Strike! has a supplement for that. The gist of it is that you stat your cars as characters using some modified rules.

It's a meme, don't take it seriously. Also, you don't need to capitalize.

>tfw a GURPS and FATE fag

No game is beyond my capabilities.

>What if I want to play a spy game, with almost no combat?
Then you're probably not going to be looking at the Crunchy column to begin with. However, an OTT spy game with kung-fu fighting every five minutes could work just fine with reflufed 4e.
>Or a Mad Max game based around war-cars?
I'd probably reccomend the entire upper left 4square of systems.
>4e is a heroic fantasy hack and slash game which can be refluffed
More like 4e is a combat heavy tactical miniatures game with a focus on "a cut above" PC's and no dependency on fluff whatsoever. There's nothing in the mechanics that makes it necessarily fantasy other than the flavor text for powers. Flavor-text is not a system, and doesn't obligate a DM/GM in any way.

You might have a bit of trouble running a game that's high on both Crunch and Heroism, but then again you might be that one GURPSfag who's so adept with the system that he knows the one obscure combination of subsystems from five different obscure GURPS books that begins to make PC's feel truly heroic in GURPS. I've never seen it done, but I don't want to deny the possibility out of hand either.

It would entirely depend on your definition of heroic. Real world heroism? Totally, the game flourishes when the players are Delta Operatives fighting against the clock and a small nation's entire military to secure a dirty bomb about to be sold to Mummahed Bin-Badi, or that scene from Lord of the Rings with Boromir. If it means 'Chinese warrior destroyed entire army dynasty warriors style', then it requires you to nix most of the strengths of the system to get working.

The middle ground isn't too hard either, but you still have to nix a few things that are really shine in GURPS and it's just a shame.

D6 is still the best system ever created

There is indeed something to be said for the fact that Shadowrun 4th was basically just a well playtested D6-system hack. That's a big mark in D6's favor.

Okay if people see rule systems like that, no wonder they think that traveller (CT and MgT1) is very crunchy

So to define your categories, in Heroic systems the PCs have access to mechanical abilities or character creation options most NPCs don't, while in Gritty systems they're built just like most NPCs with nothing special. In Rules Light systems there's very little math and it's easy to make and play characters, while in Crunchy systems there's more math and more complexity with making characters and playing the game.

I think that's an alright 'alignment system'. It's no better or worse than Good/Evil and Law/Chaos from D&D, which is both the best praise and the worst insult I can lay against it.

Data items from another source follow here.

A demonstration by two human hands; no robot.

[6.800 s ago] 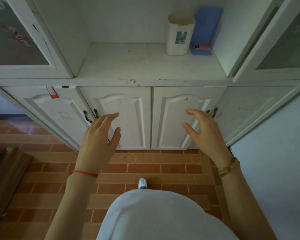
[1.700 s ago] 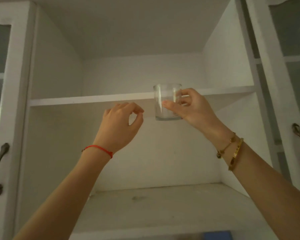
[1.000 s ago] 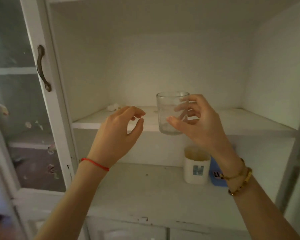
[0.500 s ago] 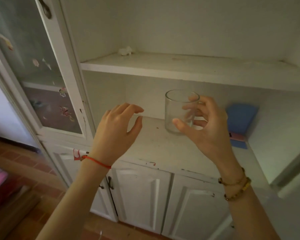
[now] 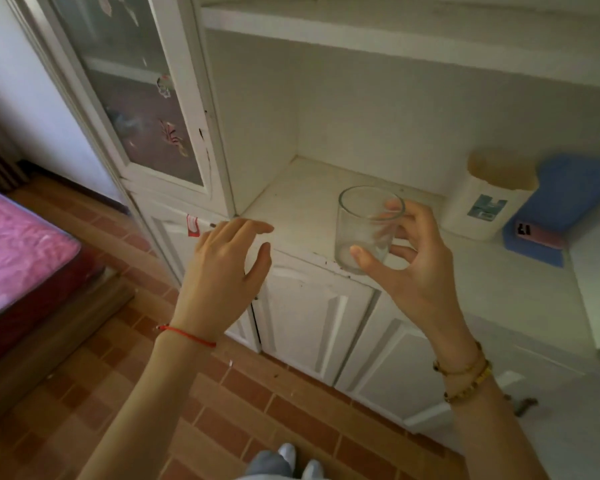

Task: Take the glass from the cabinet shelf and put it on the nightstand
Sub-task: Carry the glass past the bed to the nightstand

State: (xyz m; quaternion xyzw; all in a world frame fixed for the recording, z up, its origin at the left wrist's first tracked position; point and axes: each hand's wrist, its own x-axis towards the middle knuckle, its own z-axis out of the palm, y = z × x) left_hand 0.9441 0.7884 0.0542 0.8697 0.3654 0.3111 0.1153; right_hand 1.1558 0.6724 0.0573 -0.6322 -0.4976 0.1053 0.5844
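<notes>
Right grip (image 5: 413,268) clamped on the upright glass (image 5: 368,228), thumb in front; left grip (image 5: 222,278) spread, empty, beside it.

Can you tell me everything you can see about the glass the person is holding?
The glass is a short, clear tumbler with straight sides, a round open rim and a thicker bottom. It looks empty and is held upright, tipped only slightly. The right hand grips it, thumb on the near side low down and fingers showing through the far side. It hangs in the air in front of the cabinet, resting on nothing.
</notes>
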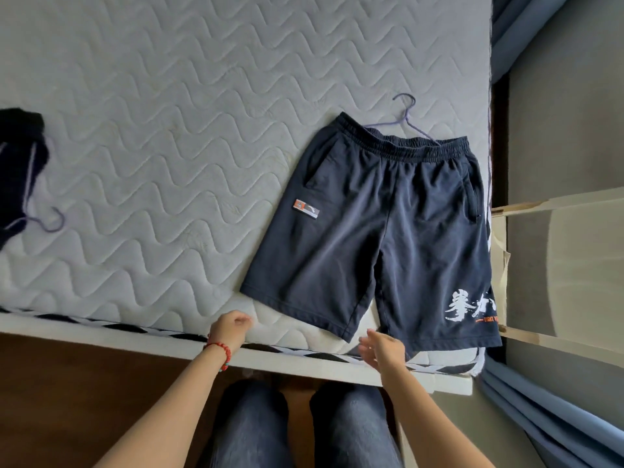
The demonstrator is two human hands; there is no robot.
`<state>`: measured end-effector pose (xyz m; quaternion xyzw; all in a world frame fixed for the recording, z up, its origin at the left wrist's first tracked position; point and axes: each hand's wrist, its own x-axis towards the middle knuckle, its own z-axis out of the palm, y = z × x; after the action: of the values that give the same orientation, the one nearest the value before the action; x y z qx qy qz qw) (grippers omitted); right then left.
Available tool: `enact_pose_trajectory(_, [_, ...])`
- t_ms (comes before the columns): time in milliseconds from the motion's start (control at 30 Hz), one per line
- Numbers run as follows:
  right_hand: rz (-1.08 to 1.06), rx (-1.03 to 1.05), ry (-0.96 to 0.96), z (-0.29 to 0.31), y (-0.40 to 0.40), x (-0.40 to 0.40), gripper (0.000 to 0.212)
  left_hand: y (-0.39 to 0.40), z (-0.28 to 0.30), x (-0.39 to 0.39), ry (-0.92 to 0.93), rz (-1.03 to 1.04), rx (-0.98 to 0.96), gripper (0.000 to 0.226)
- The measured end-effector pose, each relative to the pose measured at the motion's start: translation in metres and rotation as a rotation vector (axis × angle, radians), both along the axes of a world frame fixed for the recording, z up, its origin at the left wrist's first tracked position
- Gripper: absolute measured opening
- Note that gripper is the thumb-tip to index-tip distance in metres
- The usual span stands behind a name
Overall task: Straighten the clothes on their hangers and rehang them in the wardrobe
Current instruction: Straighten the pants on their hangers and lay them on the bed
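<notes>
While both hands hover at the near edge of the mattress (pixel 152 96), neither holds anything. Left hand (pixel 231 327), 6 o'clock of centre, fingers loosely curled, empty, red bead bracelet (pixel 219 349) at the wrist. Right hand (pixel 383 346), just toward 5 o'clock, fingers relaxed and spread, close to the hem of the nearer leg but, as far as I can tell, not touching.

Navy shorts (pixel 371 224) lie flat at 3 o'clock, waistband away from the person, white lettering on the right leg. Purple wire hanger (pixel 407 116) pokes out past the waistband at 1 o'clock; whether it is properly threaded inside is hidden.

Judgement: cloth looks smoothed, next comes the lift. Best taken by the hanger hook with one hand, the other steadying the waistband so it sits level and does not slide off the wire. Right leg overhangs the mattress edge; could drag.

Second dark garment (pixel 20 173) on its own purple hanger at 9 o'clock, still bunched, well apart.

Surface: quilted, wave-stitched, bare. Dark wood floor (pixel 67 383) at 7 o'clock, blue curtain (pixel 557 417) at 4 o'clock. Wardrobe not identifiable.
</notes>
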<state>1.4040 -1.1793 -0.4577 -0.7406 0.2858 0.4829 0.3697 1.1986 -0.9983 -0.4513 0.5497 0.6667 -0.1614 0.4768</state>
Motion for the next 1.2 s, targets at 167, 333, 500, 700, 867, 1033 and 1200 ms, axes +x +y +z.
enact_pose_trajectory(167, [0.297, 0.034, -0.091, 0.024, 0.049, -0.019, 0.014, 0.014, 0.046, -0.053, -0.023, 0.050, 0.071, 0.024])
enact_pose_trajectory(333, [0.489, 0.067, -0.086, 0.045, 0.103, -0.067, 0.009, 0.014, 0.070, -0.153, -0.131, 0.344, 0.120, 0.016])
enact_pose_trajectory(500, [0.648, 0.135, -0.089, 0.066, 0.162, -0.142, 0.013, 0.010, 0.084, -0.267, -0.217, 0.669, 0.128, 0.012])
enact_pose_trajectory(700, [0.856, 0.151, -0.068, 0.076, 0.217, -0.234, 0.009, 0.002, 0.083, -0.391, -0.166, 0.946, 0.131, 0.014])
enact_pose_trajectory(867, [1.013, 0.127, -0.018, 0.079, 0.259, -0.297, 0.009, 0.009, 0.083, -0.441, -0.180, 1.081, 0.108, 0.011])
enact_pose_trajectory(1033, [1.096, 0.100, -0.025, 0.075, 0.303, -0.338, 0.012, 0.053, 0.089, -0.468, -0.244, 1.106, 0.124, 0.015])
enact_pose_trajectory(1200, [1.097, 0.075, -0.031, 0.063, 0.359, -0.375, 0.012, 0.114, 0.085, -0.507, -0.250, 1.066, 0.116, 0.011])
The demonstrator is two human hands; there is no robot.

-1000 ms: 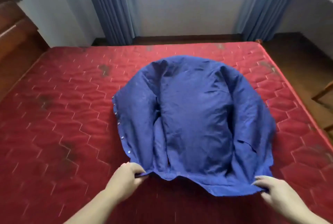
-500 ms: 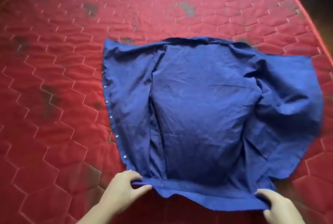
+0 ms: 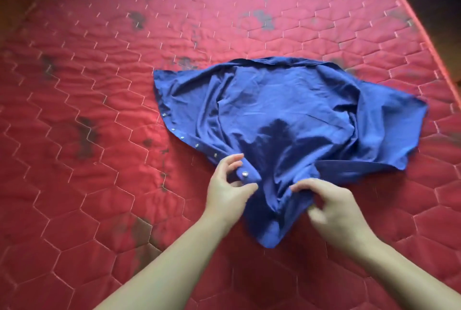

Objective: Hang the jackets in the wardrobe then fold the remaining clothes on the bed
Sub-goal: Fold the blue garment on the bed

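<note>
Currently left hand (image 3: pixel 230 185) is pinching the shirt (image 3: pixel 287 115) hem by a snap; right hand (image 3: pixel 329 207) is gripping bunched hem beside it. Shirt is lying on the bed (image 3: pixel 99 85) just beyond both. Risk: uneven pulling is skewing the fold.

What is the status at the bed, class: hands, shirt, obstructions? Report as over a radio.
Left hand pinching the buttoned edge; right hand gripping bunched hem. Blue shirt crumpled on red mattress, unfolded. Nothing in the way.
</note>
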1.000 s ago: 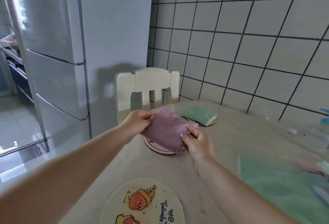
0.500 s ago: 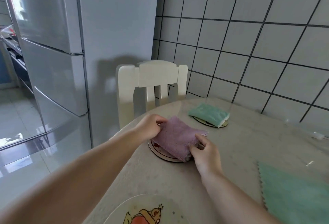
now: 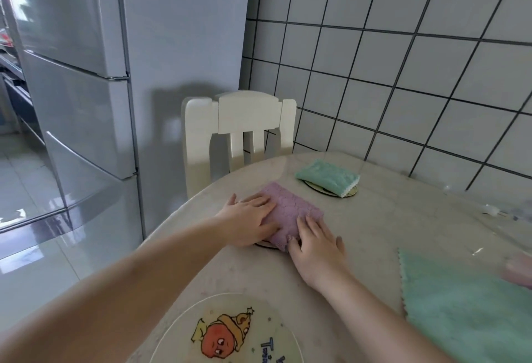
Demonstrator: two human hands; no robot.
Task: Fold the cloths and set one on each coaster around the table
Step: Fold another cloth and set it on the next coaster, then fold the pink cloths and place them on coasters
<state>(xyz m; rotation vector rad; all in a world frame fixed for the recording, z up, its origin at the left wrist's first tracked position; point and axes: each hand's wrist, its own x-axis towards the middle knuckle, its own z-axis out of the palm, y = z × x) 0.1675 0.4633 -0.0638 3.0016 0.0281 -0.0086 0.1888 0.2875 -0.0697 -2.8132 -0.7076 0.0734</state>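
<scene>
A folded purple cloth (image 3: 290,212) lies flat on a round coaster (image 3: 263,244), which shows only as a thin rim under it. My left hand (image 3: 247,221) presses its left side with straight fingers. My right hand (image 3: 316,244) presses its near right corner, fingers flat. Behind it a folded green cloth (image 3: 328,176) sits on another coaster (image 3: 349,193). An unfolded green cloth (image 3: 466,305) lies spread at the right. A bare coaster with a cartoon print (image 3: 227,331) is at the near edge.
The pale round table (image 3: 388,218) stands against a tiled wall (image 3: 403,74). A cream chair (image 3: 239,132) is tucked in at the far side, and a grey fridge (image 3: 115,74) stands to the left. A pink blur (image 3: 518,270) lies on the spread green cloth at the right edge.
Both hands brought the purple cloth down from the air onto the coaster, then let go of their pinch and now press it flat.
</scene>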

I've read all of Strike, it's absolutely Crunchy. This table doesn't even list what you get at 1st level and it still introduces four kinds of non-combat merits, a kind of disadvantage (but not really), and four kinds of combat merits. The game's combat section is over 50 pages long and that's not including all the supplemental classes floating around out there. I'd honestly argue that the 4E Player's Handbook is less complicated that Strike!, and Gamma World 7E (which uses a modified version of D&D 4E's rules) is much, much more simple than Strike! (and does tactical combat better too).

Strike! is a terrible first game for anyone, and its simplicity/speed/elegance only emerges once everyone at your table knows the rules inside and out. Which, one can argue, is true of most tabletop games.

Kit and Reputation is an optional track, as both are optional sub-systems that you don't have to use (and imo, shouldn't, they are not very good).

That leaves you with just trick/feat/complication over powers. Feats are in 4e, and tricks are analogous to utilities.

Meanwhile, the game rips out things like stats, the four different types of defenses, or even healing surges, uses a lot lower numbers (if at all, since you could probably count on one hand when you have to use numeric modifiers over advantage/some other method), doesn't even have (or care about) things like equipment lists, the defined skill list etc.

At some point it comes down to your opinion on what you consider or don't consider "crunchy", but the sheer amount of stuff it removes I think makes it hard to argue that it's "just as" crunchy as 4e. There's a lot less to learn if you are absolutely new, a lot less to keep in mind, less roles to make and less numbers to add.

Then again, here we are. I get the impression you were familiar with D&D before playing 4e/Amma World and you simply didn't even consider any of the aforementioned things in there to be "new rules" and accepted them par for course. Then when you looked at Strike!, you were confronted with unfamiliar rules, new things to learn, and hence consider that "more complicated" because, for you, there's more new things to learn than when compared to 4e/Gamma World.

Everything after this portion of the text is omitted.